Sunday is the day of the week that I reflect on a theme from the current church season we find ourselves in. Currently that season is “Epiphany.”
Epiphany is a season when the Church reflects on how Jesus is revealed as God in the Gospels. Usually this means looking to such occurrences as Jesus’ Baptism, the visit of the Magi, or the miracle accounts like the Wedding of Cana. If Epiphany is truly a season where we remember the ways in which Christ is said to be revealed as God, then what about Christ’s mysterious connection with the poor? The words of Matthew 25 pierce my heart each time I read them:
Then the King will say to those on his right, “Come, you who are blessed by my Father, inherit the Kingdom prepared for you from the creation of the world. For I was hungry, and you fed me. I was thirsty, and you gave me a drink. I was a stranger and you invited me into your home.”- Matthew 25:34-35
Do we see Christ in the materially, emotionally, or spiritually poor? Is there any sort of Epiphany that happens when we see a brother or sister in need? Do we even see them … let alone recognized the breath of God in them? Do we see past the cultural scripts that blind us? Do we even see the need for those who struggle with depression, loneliness, or alcohol addiction to be loved as Christ?
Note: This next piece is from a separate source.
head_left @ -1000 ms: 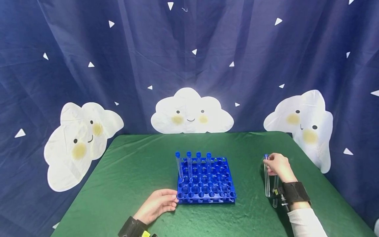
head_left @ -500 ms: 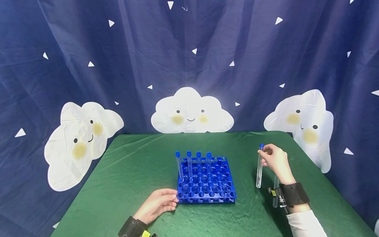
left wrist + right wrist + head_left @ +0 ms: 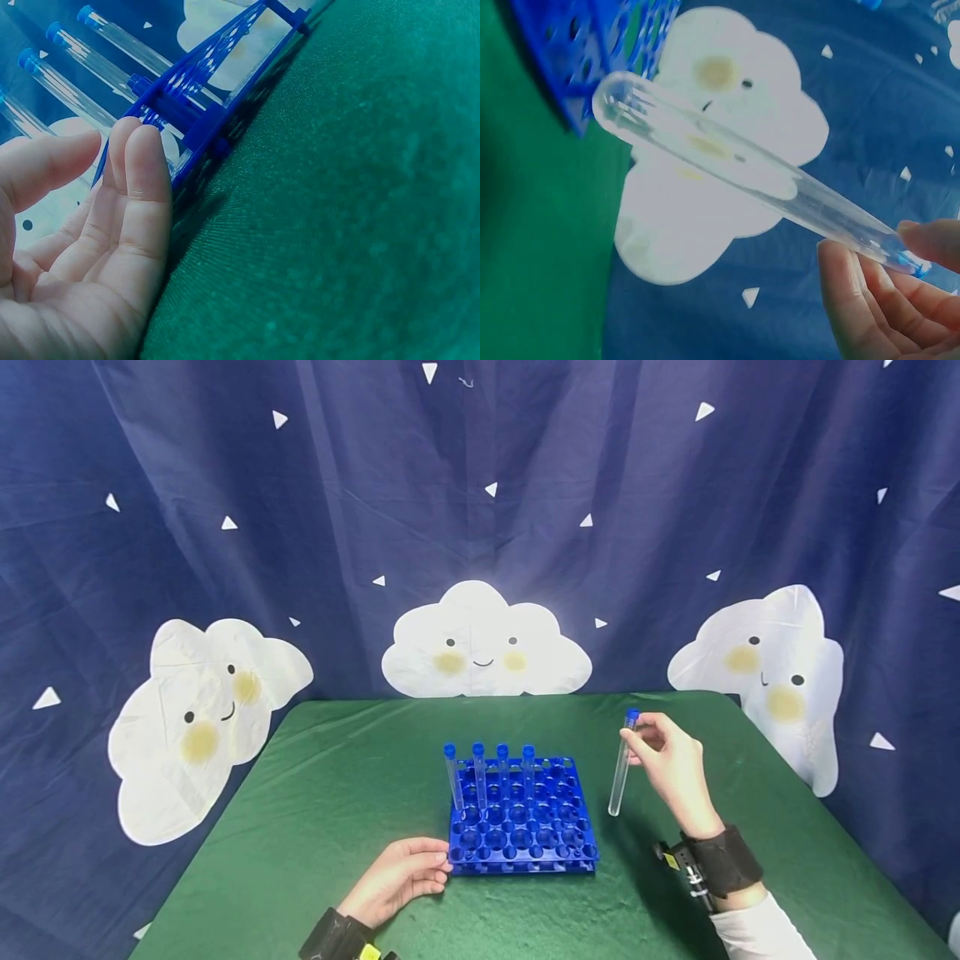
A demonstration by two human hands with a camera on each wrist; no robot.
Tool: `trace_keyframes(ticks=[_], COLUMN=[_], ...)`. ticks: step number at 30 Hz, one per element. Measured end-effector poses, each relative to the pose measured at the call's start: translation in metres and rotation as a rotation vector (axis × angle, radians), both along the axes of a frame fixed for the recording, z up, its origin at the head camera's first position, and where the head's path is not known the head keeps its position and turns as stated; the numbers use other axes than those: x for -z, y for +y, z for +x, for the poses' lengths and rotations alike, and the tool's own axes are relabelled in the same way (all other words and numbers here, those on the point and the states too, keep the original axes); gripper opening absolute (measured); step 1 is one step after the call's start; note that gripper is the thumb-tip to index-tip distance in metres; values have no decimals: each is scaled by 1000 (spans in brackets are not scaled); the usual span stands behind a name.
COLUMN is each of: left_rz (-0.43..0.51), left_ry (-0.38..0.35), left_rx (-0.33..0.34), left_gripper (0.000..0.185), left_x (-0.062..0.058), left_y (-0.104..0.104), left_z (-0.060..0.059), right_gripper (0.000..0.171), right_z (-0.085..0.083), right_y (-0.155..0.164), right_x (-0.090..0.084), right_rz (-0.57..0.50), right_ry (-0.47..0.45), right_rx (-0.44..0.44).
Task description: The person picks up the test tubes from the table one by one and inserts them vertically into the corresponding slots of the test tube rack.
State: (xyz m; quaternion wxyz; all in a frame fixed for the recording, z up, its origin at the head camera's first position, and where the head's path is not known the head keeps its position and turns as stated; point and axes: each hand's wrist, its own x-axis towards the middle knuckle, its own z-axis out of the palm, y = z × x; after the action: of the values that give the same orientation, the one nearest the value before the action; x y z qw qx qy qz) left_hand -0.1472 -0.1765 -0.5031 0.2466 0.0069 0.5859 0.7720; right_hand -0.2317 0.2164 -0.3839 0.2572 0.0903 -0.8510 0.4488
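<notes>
The blue test tube rack (image 3: 521,818) sits on the table with several capped test tubes (image 3: 481,777) upright in its left and back part. My left hand (image 3: 397,877) holds the rack's near left corner; in the left wrist view the rack edge shows between thumb (image 3: 64,161) and fingers (image 3: 146,169). To the right of the rack, my right hand (image 3: 671,764) pinches a clear test tube (image 3: 620,777) just below its blue cap. That tube hangs nearly upright, its bottom leaning a little left, apart from the rack. In the right wrist view, its rounded bottom (image 3: 619,105) shows clearly.
A green cloth (image 3: 337,793) covers the table. Behind it hangs a dark blue curtain (image 3: 345,510) with white clouds and triangles. Both wrists wear black bands (image 3: 723,860) with small devices.
My right hand has lifted the test tube and carried it left toward the rack. A second tube on the table is now hidden behind the right forearm. The left hand stays put.
</notes>
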Motion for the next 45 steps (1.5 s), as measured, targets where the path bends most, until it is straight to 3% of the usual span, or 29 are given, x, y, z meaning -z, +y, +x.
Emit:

Are we even capable of being wounded by the poverty of this age?
“Who can listen to a story of loneliness and despair without taking the risk of experiencing similar pains in his own heart and even losing his precious peace of mind? In short: Who can take away suffering without entering it?” - Henri Nouwen
Have you ever hugged a homeless meth-head? Did your heart ever break for the prostitutes on the streets corners? Are you wounded for those who make pornography … and those who watch it? Have you ever taken interest in a “goth” teenager who struggles with suicide? If so… good for you… but … have you ever seen Christ in them?
It is one thing to provide a service and yet another thing entirely to act in holy love towards another. Service keeps an “it” an “it” ; however, holy love turns an “it” into a “Thou.” We are called to more than just being a ”service provider” for the materially, emotionally, spiritually poor: dropping spare change in the Salvation Army box outside of Walmart, or sending a check to the Red-Cross for each “natural disaster”, or institutionalizing the emotionally afflicted. Any atheist, humanist, or progressive liberal can care for “the least of these” … but only the Church as Christ’s body can embrace them as Christ. We are called to see God in them, to practice hospitality, and above all to love them sacrificially.
We beseech thee, Master, to be our helper and protector. Save the afflicted among us; have mercy on the lowly; raise up the fallen; appear to the needy; heal the ungodly; restore the wanderers of thy people; feed the hungry; ransom our prisoners; raise up the sick; comfort the faint-hearted. - Clement I (99 C.E.)